Try it: Only lines with the word "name" are wanted; copy each of them from the listing below.

Data provided:
::::
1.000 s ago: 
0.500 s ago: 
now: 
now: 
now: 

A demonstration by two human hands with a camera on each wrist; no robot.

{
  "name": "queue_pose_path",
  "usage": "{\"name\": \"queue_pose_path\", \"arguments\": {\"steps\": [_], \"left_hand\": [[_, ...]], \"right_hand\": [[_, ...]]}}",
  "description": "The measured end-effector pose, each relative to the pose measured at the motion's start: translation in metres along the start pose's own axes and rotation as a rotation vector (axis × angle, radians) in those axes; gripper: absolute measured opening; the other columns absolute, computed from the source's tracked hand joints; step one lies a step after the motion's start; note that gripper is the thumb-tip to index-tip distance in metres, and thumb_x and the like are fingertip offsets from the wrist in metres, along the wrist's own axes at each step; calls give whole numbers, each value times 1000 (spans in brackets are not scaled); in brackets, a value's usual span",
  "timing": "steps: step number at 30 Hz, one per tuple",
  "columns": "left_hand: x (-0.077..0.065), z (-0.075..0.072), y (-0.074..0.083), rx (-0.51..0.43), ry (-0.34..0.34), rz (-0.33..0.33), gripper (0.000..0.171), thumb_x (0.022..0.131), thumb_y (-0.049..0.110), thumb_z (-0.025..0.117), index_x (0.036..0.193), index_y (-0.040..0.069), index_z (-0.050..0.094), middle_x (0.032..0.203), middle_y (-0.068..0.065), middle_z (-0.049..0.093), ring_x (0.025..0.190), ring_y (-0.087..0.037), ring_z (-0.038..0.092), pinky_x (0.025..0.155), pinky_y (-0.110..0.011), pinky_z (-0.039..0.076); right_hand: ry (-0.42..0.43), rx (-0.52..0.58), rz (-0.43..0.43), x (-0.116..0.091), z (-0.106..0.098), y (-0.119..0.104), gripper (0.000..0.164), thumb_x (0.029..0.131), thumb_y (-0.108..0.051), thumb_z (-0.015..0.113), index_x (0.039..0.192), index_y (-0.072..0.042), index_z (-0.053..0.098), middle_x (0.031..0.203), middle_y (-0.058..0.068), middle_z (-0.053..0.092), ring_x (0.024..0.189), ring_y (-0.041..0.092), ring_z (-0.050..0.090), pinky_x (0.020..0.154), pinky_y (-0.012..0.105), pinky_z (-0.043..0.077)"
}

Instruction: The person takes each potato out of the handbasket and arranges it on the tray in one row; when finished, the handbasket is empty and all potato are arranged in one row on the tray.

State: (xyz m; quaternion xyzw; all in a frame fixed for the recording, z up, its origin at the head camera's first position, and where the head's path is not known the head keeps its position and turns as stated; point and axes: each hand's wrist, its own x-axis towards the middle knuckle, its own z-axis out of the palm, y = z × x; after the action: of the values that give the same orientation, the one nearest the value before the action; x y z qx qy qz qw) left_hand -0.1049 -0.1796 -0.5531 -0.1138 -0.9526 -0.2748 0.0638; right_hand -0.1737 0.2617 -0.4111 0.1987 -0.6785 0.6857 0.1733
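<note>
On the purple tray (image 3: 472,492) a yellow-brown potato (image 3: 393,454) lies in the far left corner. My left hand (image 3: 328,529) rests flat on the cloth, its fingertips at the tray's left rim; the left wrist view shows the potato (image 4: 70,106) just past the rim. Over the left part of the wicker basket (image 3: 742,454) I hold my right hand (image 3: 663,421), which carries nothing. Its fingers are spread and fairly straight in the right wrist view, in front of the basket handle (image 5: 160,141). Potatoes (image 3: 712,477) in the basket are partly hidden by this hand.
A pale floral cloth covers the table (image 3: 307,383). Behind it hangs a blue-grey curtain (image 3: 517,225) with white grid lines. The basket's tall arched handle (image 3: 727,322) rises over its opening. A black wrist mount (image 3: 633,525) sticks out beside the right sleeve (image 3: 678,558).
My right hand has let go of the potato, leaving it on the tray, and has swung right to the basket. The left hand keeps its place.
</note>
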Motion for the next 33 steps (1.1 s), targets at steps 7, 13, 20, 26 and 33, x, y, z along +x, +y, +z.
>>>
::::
Task output:
  "name": "queue_pose_path",
  "usage": "{\"name\": \"queue_pose_path\", \"arguments\": {\"steps\": [_], \"left_hand\": [[_, ...]], \"right_hand\": [[_, ...]]}}",

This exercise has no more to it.